そのことがかえってジュディを正気付かせ、また怒らせてもいた。
「親を奪われ、行き場を奪われた子供たちから、更に命まで奪おうとする。そんな理不尽、私は認めないわ!」
アドラメレクはため息をついた。
心底、悲しそうに。
「あなたがそう答えるであろう事は、分かっていました。お互いに守りたいものがあるのですもの、仕方がありませんね」
使い魔の両手の爪が、サーベル状に伸びる。
「守るためには、力が必要。私は守りたいものがあるゆえに、悪魔となってまで力を手に入れました。

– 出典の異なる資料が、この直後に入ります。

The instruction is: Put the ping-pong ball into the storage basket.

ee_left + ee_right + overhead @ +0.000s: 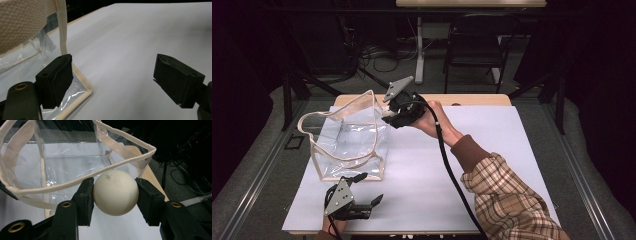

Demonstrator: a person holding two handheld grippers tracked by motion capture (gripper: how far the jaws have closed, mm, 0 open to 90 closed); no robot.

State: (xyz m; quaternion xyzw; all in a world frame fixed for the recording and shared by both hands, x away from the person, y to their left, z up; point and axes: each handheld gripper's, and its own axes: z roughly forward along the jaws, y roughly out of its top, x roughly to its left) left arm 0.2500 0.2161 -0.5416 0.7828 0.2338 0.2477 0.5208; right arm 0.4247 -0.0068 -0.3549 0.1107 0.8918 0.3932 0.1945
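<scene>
Wood table point(472, 99) w/ white sheet point(492, 145) on it; clear bag point(349, 145) on sheet.

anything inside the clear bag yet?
Nothing visible inside the clear bag: through its walls only the white table cover shows. The white ball sits clamped in the right gripper at the rim, outside. The near bottom corner is hidden by the jaws.

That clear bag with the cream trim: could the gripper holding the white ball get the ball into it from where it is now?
Probably yes. The right gripper holds the white ball at the rim of the clear bag, whose mouth gapes open with nothing across it. The left gripper rests open near the bag's bottom corner.
</scene>
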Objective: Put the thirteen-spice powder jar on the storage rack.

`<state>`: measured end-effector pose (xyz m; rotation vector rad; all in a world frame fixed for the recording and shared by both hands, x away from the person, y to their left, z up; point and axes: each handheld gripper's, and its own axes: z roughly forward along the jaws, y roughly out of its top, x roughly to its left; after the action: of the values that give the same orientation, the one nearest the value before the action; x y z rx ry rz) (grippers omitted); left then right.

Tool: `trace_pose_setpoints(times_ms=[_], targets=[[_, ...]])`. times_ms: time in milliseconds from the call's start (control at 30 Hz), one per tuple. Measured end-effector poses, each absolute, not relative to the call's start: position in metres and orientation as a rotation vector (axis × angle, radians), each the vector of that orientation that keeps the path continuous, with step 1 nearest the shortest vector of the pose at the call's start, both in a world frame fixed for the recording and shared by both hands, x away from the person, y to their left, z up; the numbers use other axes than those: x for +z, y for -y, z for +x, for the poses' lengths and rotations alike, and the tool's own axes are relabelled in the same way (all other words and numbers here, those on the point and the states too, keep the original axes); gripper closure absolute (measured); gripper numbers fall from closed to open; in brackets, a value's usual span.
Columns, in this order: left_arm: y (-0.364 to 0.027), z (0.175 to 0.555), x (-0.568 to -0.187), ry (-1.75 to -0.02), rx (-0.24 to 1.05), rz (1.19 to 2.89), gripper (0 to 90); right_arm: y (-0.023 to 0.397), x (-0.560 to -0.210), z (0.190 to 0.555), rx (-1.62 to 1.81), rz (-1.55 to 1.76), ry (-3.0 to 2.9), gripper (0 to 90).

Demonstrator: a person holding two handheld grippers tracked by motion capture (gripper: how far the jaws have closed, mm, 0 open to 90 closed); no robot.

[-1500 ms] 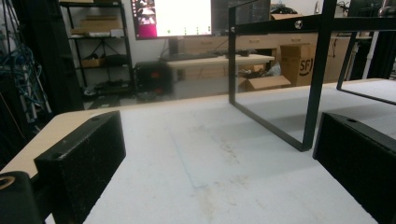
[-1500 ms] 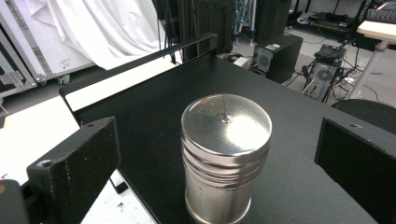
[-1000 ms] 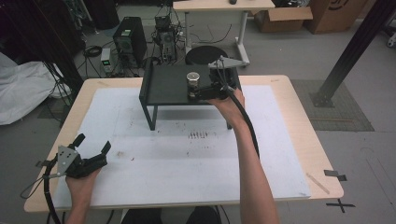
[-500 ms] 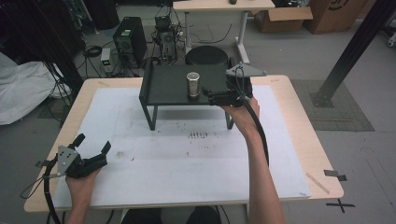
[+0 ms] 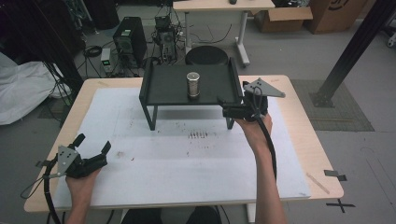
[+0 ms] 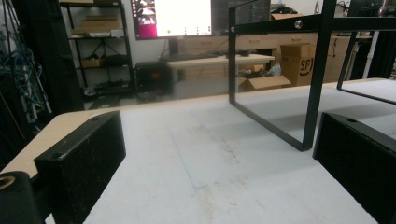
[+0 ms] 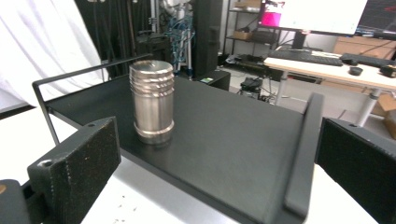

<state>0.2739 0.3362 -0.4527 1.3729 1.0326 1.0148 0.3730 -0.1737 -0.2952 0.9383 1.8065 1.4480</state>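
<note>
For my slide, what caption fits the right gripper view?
Open gripper faces an upright metal cylinder standing on a black raised tray.

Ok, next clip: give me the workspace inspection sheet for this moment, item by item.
Surface: wooden table with a white mat, lightly stained.
Job's things: steel cylinder upright on the black raised tray.
Clutter: nothing seen.
Grippers: left gripper open, low over the mat's near left; right gripper open, at the tray's right edge, apart from the cylinder.
Cables: one trails from each gripper.
Surroundings: computer tower, cardboard box, desk, white sheet.
</note>
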Motion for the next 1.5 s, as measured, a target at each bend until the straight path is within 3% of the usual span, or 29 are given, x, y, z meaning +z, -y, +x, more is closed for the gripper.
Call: trace_pose_setpoints(times_ms=[1500], targets=[[-0.336, 0.274, -0.453, -1.031, 1.015, 1.373, 2.9, 0.254, -0.42, 0.303, 1.318, 1.137, -1.451, 1.0]])
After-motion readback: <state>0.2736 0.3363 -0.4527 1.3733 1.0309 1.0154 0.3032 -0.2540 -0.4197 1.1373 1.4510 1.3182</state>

あなたには、そこまでの覚悟がありますか?」
ジュディは、息をのんだ。
アドラメレクの覚悟に、のまれた。
今まさに、悪魔の爪が三人をとらえようとする瞬間。
「ふーん。覚悟、か。今のお前に必要なのは、死ぬ覚悟よ」
施設の壁を乗り越えて一人の影が前方に宙返りすると、三人をかばうように使い魔の前に着地した。
鳥のようにひるがえる、ブラウンのトレンチコート。
黒いショートヘアに、猫のように鋭く光る黒い瞳。
影はそのまま使い魔に突進しながら、右手を横に大きく広げた。
澄んだ女性の声が、呪文を紡ぎ出す。
「君、五条の焔灯し眼前を穿て!」
女性の指の一本一本から白熱した炎が剣のように噴出し、高速で悪魔のラバの顔面にたたきつけられた。
じゅおっ。
白煙とともに悪魔の身体は六枚に縦断され、焼けた肉体がそのまま地面に崩れ折れた。
「ジュディ先生、ご無沙汰してます。マシューとジム、いい子にしてた?」
にっこりと笑ったヒルダの細い指先は、いまだ陽炎を立ちのぼらせたままであった。